A short-lived role and a breakdown in relationships

The claimant was employed as Vice-President of Communications and PR for just over five months. During that time, he raised concerns about the use of WhatsApp for workplace communications, warning of legal and reputational risks. These were accepted as protected disclosures. However, the relationship with the CEO and other colleagues quickly soured.

In August 2019, a colleague managed by the claimant made allegations of sexual harassment against him. The claimant then engaged in what the tribunal described as 'negotiating tactics' — pushing for a settlement or improved terms. The employer decided to make him redundant, but the tribunal found this was not a genuine redundancy. Instead, it was a cover for the breakdown in trust caused by the harassment allegations and the claimant's approach to negotiations.
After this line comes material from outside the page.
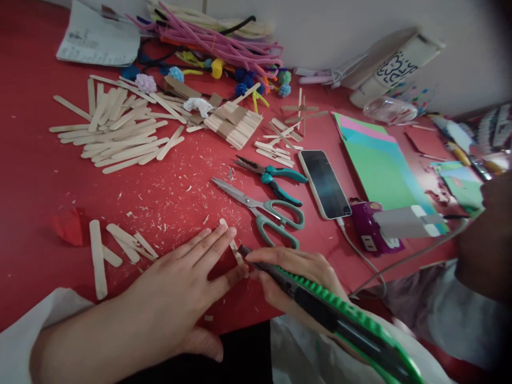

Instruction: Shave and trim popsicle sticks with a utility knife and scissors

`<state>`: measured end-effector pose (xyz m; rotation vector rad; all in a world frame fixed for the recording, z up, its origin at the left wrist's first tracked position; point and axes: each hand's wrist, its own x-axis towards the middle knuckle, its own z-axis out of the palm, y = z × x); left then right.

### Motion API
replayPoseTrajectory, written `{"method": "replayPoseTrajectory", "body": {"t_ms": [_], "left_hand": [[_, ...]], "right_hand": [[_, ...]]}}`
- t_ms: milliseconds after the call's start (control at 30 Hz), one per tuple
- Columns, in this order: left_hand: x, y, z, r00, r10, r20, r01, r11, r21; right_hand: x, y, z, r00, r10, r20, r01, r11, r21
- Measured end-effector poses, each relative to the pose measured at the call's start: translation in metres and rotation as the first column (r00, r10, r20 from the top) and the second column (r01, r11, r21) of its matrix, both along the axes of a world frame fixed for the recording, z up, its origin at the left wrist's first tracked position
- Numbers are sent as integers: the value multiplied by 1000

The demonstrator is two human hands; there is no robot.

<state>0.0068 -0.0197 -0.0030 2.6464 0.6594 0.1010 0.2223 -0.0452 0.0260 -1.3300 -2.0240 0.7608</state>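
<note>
My left hand [188, 277] lies flat on the red table with its fingers spread. Its fingertips press on a short wooden craft stick [236, 250] near the table's front edge. My right hand [296, 272] is closed around a green and black utility knife [332, 309]. The knife's tip end meets the stick between my left fingers; the blade itself is hard to make out. Just beyond lie grey-green handled scissors [250, 202] and teal-handled pliers [270, 173]. Several loose craft sticks [98, 258] lie left of my left hand, and wood shavings [188, 186] are scattered ahead.
A pile of craft sticks [120, 133] and a bundle of sticks [236, 125] lie farther back, before pink pipe cleaners [224, 42]. To the right are a phone [325, 184] on a cable, coloured paper [380, 160] and a purple box [370, 226]. Another person's arm [486, 245] is at the right edge.
</note>
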Motion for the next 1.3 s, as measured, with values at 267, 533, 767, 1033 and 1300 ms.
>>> {"method": "replayPoseTrajectory", "body": {"t_ms": [267,533,767,1033,1300], "left_hand": [[-2,-4,-9,997,36,66,-41,997,72],[-1,1,2,1000,8,7,-9,997,79],[-1,-1,-1,999,-4,48,-5,984,175],[-2,0,0,998,-18,56,5,977,214],[-3,0,-2,999,-18,36,12,986,167]], "right_hand": [[3,4,-3,987,-98,-128,79,985,-151],[-11,-18,-12,871,-422,-253,281,849,-449],[-20,-20,-26,617,-579,-533,255,788,-561],[-15,-22,-23,736,-489,-468,279,849,-449],[-9,-20,-14,947,-228,-225,204,971,-124]]}}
Why the whistleblowing claim failed

The tribunal accepted that the claimant had made two protected disclosures in June 2019 about WhatsApp risks. But the decision to dismiss was taken by a different person (the third respondent) who was not aware of the key later disclosure (PD5). The earlier disclosures were not the reason for dismissal. The real reasons were the sexual harassment allegations and the claimant's negotiating tactics. The tribunal also found that several other alleged disclosures were not protected disclosures at all — they were either not disclosures of information or were part of negotiations.
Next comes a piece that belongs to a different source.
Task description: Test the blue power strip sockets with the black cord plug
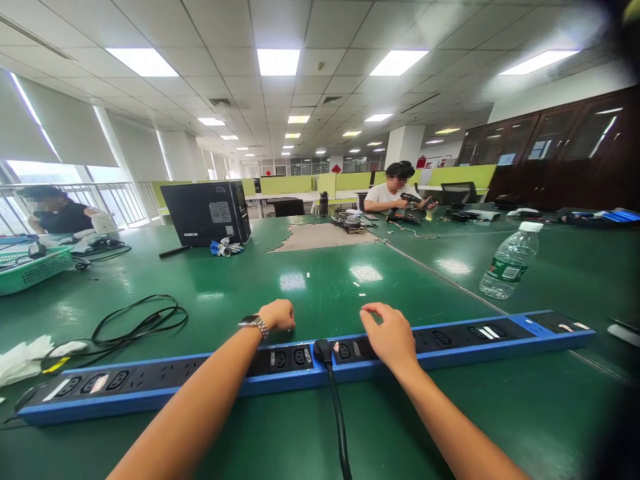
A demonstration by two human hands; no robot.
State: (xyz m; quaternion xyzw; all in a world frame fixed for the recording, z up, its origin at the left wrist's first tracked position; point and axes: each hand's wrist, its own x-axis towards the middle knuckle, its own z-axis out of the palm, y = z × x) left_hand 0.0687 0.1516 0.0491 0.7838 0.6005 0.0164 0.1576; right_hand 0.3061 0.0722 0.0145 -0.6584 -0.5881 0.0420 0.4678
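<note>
A long blue power strip (290, 385) with black socket panels lies across the green table in front of me. Near its middle a black plug (323, 351) is in the strip, its thick cable (338, 413) running toward me. My left hand (278, 315), with a watch (254, 325) on the wrist, is closed in a fist just beyond the strip; the inside of the fingers is hidden. Over the strip, right of the plug, my right hand (393, 337) is loosely curved and open, with nothing visible in it.
A clear bottle (511, 261) stands at right. Left lie a looped black cable (145, 327), white crumpled material (23, 357) and a green basket (37, 270). A black computer case (205, 213) stands farther back, near gloves (227, 248). Two people sit at the table's far sides.
</note>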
What this means for similar claims

This case shows that whistleblowing protection is not absolute. Even where an employee has made a protected disclosure, the employer may still dismiss for other genuine reasons. The tribunal will look closely at the chain of events and the decision-maker's knowledge. If the employer can show a different, non-retaliatory reason — such as misconduct or a breakdown in relationships — the claim will fail. Employees should also be aware that aggressive negotiation or personal misconduct can undermine a whistleblowing case.